What is needed:
When you reproduce the data, keep every word exactly as it stands and leave the pictures out.

Raw data:

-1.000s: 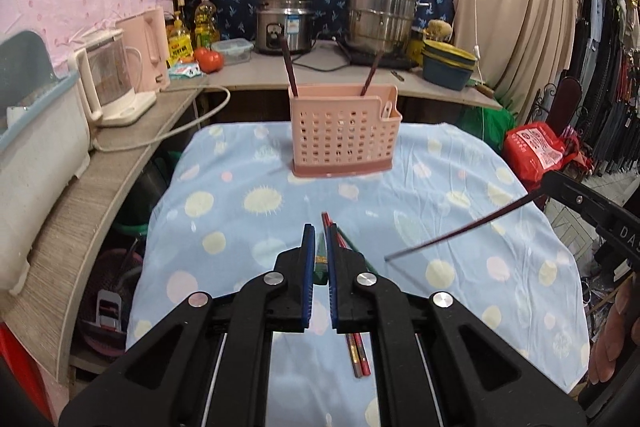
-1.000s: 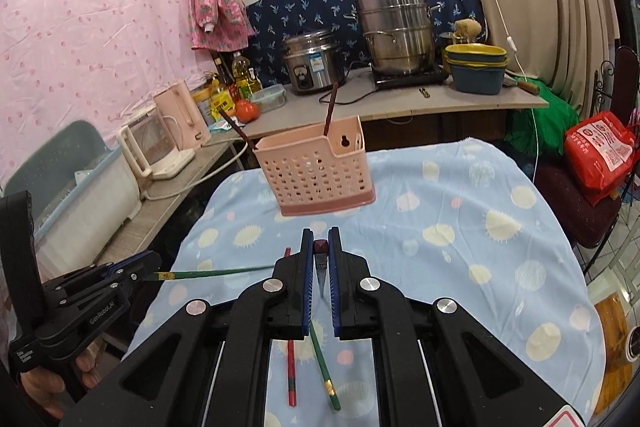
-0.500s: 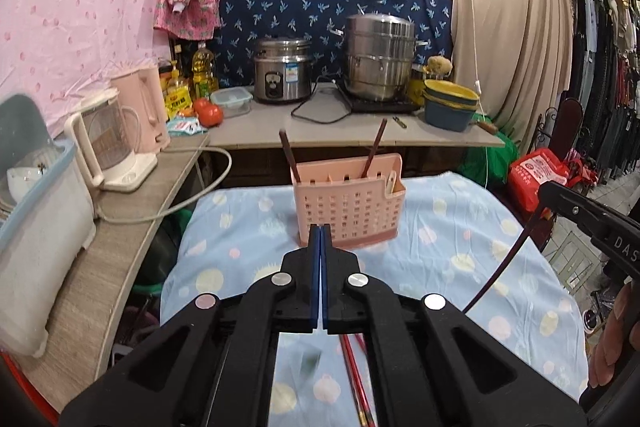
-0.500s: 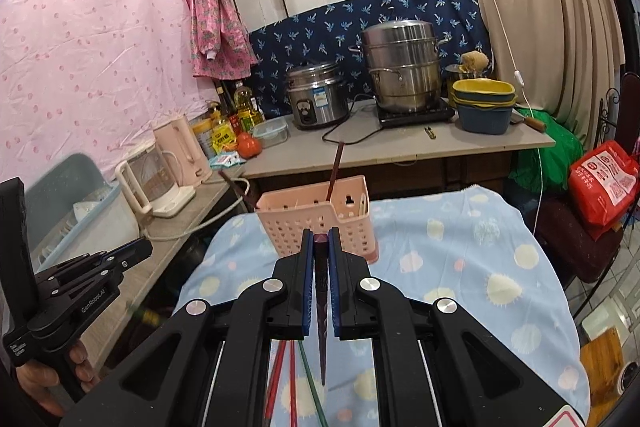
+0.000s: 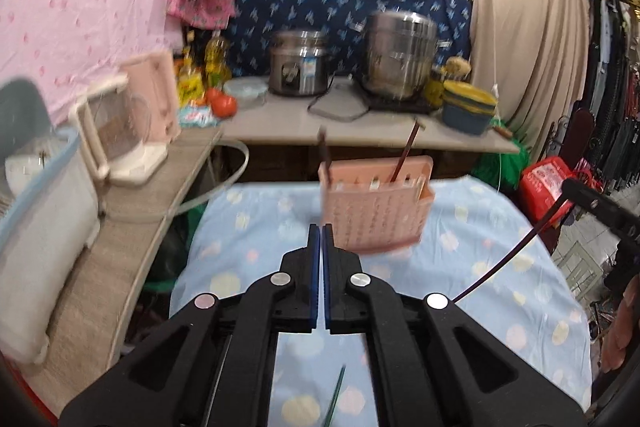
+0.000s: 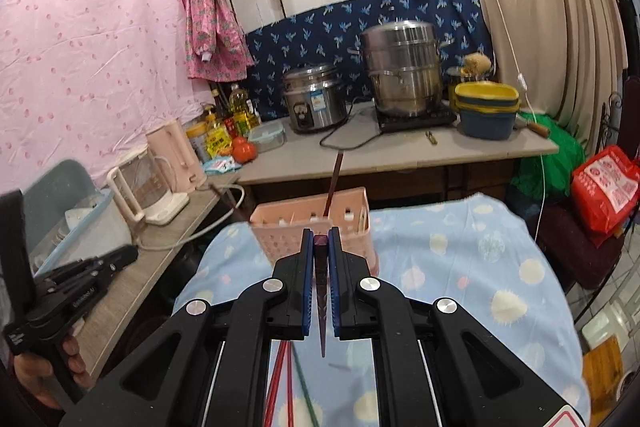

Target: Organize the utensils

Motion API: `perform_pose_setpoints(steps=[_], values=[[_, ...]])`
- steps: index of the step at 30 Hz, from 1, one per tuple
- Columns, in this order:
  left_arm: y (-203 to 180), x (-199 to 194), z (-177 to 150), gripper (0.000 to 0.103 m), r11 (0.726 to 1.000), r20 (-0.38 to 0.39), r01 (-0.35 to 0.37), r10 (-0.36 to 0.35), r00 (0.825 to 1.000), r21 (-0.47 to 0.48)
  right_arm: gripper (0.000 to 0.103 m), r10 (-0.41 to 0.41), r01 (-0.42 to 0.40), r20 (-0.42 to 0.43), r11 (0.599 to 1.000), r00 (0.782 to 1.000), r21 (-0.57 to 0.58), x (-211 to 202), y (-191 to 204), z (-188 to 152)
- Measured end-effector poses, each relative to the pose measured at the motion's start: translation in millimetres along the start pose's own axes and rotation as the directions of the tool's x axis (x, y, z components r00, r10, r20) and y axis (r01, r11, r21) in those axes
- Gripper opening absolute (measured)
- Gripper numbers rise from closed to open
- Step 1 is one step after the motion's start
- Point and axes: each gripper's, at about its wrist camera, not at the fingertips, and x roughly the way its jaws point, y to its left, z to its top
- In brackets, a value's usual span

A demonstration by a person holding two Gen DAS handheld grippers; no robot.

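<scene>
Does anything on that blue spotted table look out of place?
Yes. Loose chopsticks lie on the blue spotted tablecloth instead of standing in the pink basket. The right gripper grips one dark chopstick by its end.

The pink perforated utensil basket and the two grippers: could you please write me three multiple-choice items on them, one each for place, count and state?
1. Where does the pink perforated plastic utensil basket stand?
A. on the dotted blue tablecloth
B. on the grey counter
C. on the floor

2. How many dark chopsticks stand in it?
A. none
B. two
C. five

3. What is the right gripper doing?
A. gaping empty
B. clamping a dark maroon chopstick
C. clamping a spoon

Answers: 1 A, the basket sits on the dotted blue tablecloth. 2 B, two sticks rise from it in the left wrist view. 3 B, the dark maroon chopstick sits between its blue pads.
</scene>
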Motion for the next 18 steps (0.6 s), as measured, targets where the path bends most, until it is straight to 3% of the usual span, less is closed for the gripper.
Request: perform_pose_setpoints(steps=[4,6,8,11,18], values=[[16.4,0.0,-55.8,0.003,0.999,-0.098,-0.016,0.013,0.995,-0.028,0.007,0.002,-0.001,-0.036,1.0,0.999,0.029,-8.1,-5.2,-25.0],[22.9,-1.4,-86.4,0.01,0.999,-0.159,-0.03,0.023,0.987,-0.037,0.007,0.001,0.001,-0.037,0.999,0.999,0.038,-17.1,-6.6,-31.1],[27.4,-6.7,-116.4,0.023,0.998,-0.208,-0.042,0.031,0.978,-0.049,0.007,0.0,0.001,-0.027,0.999,1.0,0.041,-27.8,-5.7,-33.9],[30.3,-16.7,-151.8,0.031,0.998,-0.266,-0.047,0.033,0.963,-0.049,0.007,0.0,0.0,-0.01,0.999,1.0,0.047,-43.8,-2.1,-35.3],[32.9,-35.3,-222.5,0.035,0.998,-0.394,-0.037,0.013,0.919,-0.053,0.007,0.009,-0.009,0.016,0.999,1.0,0.049,-69.9,5.7,-41.2]])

Output for this task:
-1.000s: 
-1.000s: 
-0.500s: 
-0.500s: 
+0.000s: 
+0.000s: 

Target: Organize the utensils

Motion API: `perform_pose_setpoints(steps=[_], values=[[_, ...]])`
- steps: index of the step at 30 Hz, from 1, one per tuple
- Columns, in this order:
  left_arm: y (-203 to 180), x (-199 to 194), z (-177 to 150), gripper (0.000 to 0.103 m), r11 (0.726 to 1.000), r20 (-0.38 to 0.39), r01 (-0.35 to 0.37), r10 (-0.36 to 0.35), r00 (0.825 to 1.000), r21 (-0.47 to 0.48)
  right_arm: gripper (0.000 to 0.103 m), r10 (-0.41 to 0.41), r01 (-0.42 to 0.40), r20 (-0.42 to 0.43), r11 (0.599 to 1.000), r00 (0.782 to 1.000), r21 (-0.57 to 0.58), x (-211 to 202), y (-191 to 204), z (-188 to 152)
- Measured end-effector poses, each relative to the pose measured at the motion's start: translation in millimetres along the start pose's own axes and rotation as the directions of the tool's x axis (x, y, z components r00, r10, r20) and y axis (r01, r11, r21) in those axes
- Gripper opening absolute (measured)
- Gripper numbers rise from closed to open
- Step 1 is one step after the motion's start
- Point and axes: each gripper's, at about its wrist camera, not at the fingertips, and x roughly the way its jaws point, y to its left, z to its top
- In brackets, a value's usual span

A demonstration by a person holding two Gen DAS handheld grippers; no robot.

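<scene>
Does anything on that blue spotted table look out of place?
Yes. Loose chopsticks lie on the blue spotted tablecloth instead of standing in the pink basket. The right gripper grips one dark chopstick by its end.

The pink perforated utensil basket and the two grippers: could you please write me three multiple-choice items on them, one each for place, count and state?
1. Where does the pink perforated plastic utensil basket stand?
A. on the dotted blue tablecloth
B. on the grey counter
C. on the floor

2. How many dark chopsticks stand in it?
A. none
B. two
C. five

3. What is the right gripper doing?
A. gaping empty
B. clamping a dark maroon chopstick
C. clamping a spoon

Answers: 1 A, the basket sits on the dotted blue tablecloth. 2 B, two sticks rise from it in the left wrist view. 3 B, the dark maroon chopstick sits between its blue pads.
</scene>
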Motion for the next 18 steps (0.6 s), as measured, targets where the path bends most, until it is straight to 3% of the usual span, less is closed for the gripper.
Request: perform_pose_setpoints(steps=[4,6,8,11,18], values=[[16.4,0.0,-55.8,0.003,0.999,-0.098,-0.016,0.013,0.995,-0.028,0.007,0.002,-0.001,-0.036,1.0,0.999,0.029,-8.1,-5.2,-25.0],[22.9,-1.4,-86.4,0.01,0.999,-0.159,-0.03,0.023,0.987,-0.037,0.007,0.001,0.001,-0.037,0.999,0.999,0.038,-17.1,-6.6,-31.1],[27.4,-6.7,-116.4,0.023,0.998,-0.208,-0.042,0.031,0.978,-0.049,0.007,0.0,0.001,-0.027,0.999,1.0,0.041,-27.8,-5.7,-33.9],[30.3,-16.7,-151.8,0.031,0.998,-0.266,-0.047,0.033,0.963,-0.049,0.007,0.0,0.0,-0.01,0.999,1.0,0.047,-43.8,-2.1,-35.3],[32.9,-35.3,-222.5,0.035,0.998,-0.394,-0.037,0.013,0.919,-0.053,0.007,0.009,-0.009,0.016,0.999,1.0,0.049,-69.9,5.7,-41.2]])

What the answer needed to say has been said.